As we recently reported on our Boston Drunk Driving Accident Lawyer Blog, alcohol and the South Boston’s St. Patrick’s Day go together like peanut butter and jelly, or St. Patrick’s Day and green beer. We’ve discussed the dangers of drinking and driving and reviewed a number of ways to avoid these types of potentially fatal accident.
Alcohol-related car accidents in Boston over the festive green holiday weren’t the only kind of accidents that officials had to deal with. According to ABC5, a parade-watcher wound up in the hospital after a catastrophic tumble from a roof during this year’s event. Officers report that the man, who was in his 20s, fell from a triple-decker apartment building along G Street just before 4:00 p.m. According to medical reports, the man is now paralyzed.
Our Massachusetts personal injury lawyers understand that balconies, porches and decks are prime gathering places, particularly as we head into spring. Unfortunately, these rooftop seats can sometimes pose serious dangers and can result in serious injuries and even death. Sometimes the structure or the railings of balconies, porches and decks can be inadequate and can contribute to falls. These things can even collapse and cause a number of people to fall to the ground below, even burying the victims underneath the debris. The St. Patrick’s Day isn’t the only place where we have to worry about these kinds of accidents either. They can happen at social gatherings, at restaurants and even at rented homes. Many times, officials like to blame the overcrowding for these kinds of the accidents, but the truth of the matter is that t’s often concluded that the accident was caused by decay and poor maintenance.
There are roughly 40 million decks, balconies and porches in the U.S. that are more than 20 years old, according to the North American Deck and Railing Association. You can image how many of those locations can be found in the historic city of Boston. Recent studies illustrate the risks many assume; many decks, balconies and porches are not maintained properly. When property owners are negligent and don’t make sure that their premises are safe, including balconies, porches and decks, they can in fact be held liable.

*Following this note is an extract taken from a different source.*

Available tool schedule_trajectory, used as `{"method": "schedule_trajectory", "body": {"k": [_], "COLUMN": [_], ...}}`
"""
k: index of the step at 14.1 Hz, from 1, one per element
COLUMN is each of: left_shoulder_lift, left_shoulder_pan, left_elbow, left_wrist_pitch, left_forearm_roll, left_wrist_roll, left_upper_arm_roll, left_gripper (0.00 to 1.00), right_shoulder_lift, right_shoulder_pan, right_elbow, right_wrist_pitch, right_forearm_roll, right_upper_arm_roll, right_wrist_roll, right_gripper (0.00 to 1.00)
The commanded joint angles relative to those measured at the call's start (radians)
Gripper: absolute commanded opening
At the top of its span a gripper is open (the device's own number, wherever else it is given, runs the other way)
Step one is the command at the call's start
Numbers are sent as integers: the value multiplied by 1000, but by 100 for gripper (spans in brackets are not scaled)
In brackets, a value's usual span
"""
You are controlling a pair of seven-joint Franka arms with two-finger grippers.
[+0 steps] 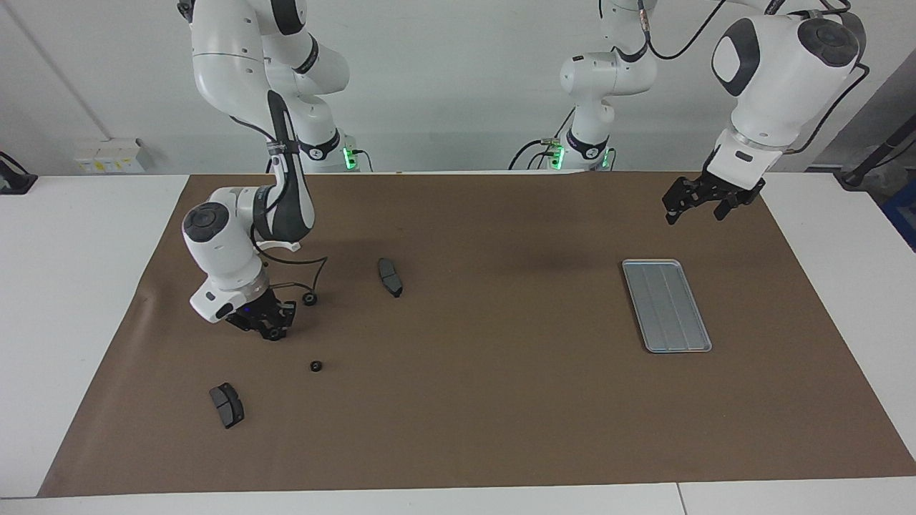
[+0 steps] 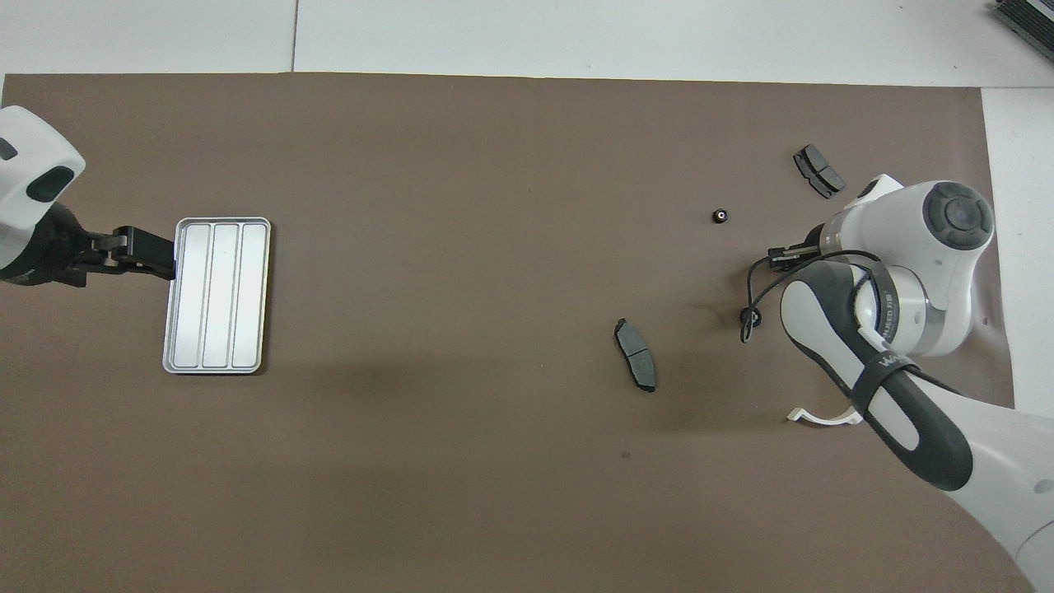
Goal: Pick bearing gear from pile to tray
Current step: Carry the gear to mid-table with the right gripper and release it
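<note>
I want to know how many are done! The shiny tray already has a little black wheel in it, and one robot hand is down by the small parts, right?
Not quite. The facing view shows the tray has nothing in it yet. The rest is right: the right hand is down among the small parts, at a little black wheel.

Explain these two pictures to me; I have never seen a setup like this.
Two white robot arms stand at a table covered by a brown mat. One picture faces them from across the table; the other looks down from above their end. On the mat lie small black gears, two dark grey pads, a white bracket and a silver tray. The right arm is down among the parts, its jaws closed on one gear. The left arm waits raised over the mat at the tray's end, jaws open, holding nothing.
</note>
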Motion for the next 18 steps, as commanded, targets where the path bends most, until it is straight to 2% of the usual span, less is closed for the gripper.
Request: {"method": "schedule_trajectory", "body": {"k": [1, 4, 7, 13, 14, 16, 18], "left_shoulder_lift": [-29, -29, -29, -32, -32, -32, -33], "left_shoulder_pan": [6, 6, 12, 59, 59, 59, 59], "left_elbow": [-32, -32, -35, -43, -44, -44, -50], "left_wrist_pitch": [15, 17, 17, 89, 101, 101, 101], "left_forearm_roll": [21, 21, 21, 21, 21, 21, 21], "left_wrist_roll": [14, 14, 14, 6, 5, 8, 9], "left_upper_arm_roll": [-1, -1, -1, -1, -1, -1, -1], "left_gripper": [100, 100, 100, 100, 100, 100, 100], "right_shoulder_lift": [-74, -122, -120, -101, -76, -15, 27], "right_shoulder_pan": [4, 13, 31, 44, 50, 53, 59], "right_elbow": [51, 103, 171, 179, 180, 202, 218], "right_wrist_pitch": [-131, -247, -333, -278, -254, -217, -215], "right_forearm_roll": [29, 25, -3, -124, -150, -280, -317], "right_upper_arm_roll": [14, 104, 222, 449, 492, 576, 622], "right_wrist_roll": [80, 283, 533, 915, 998, 1188, 1284], "right_gripper": [0, 0, 0, 0, 0, 0, 0]}}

“There’s been a lot more rooftop parties than we’ve seen in the past,” said Ed Davis, Boston Police Commissioner. “So we’ve been systematically going up and talking to people and closing down the ones that are dangerous.”
Officers with the Boston Police Department traveled up and down the parade route to help make sure that rooftop revelers were safe. Alcohol laws were also in full effect during the event. There were over 200 citations issued to parade watchers for public drinking. In 2011, there were more than 360 citations issued. Officers report that there were six people arrested during this year’s event. Among these arrests were charges of assault and battery with a dangerous weapon, disturbing the peace and possession of alcohol by a minor. Only three people were arrested during last year’s parade.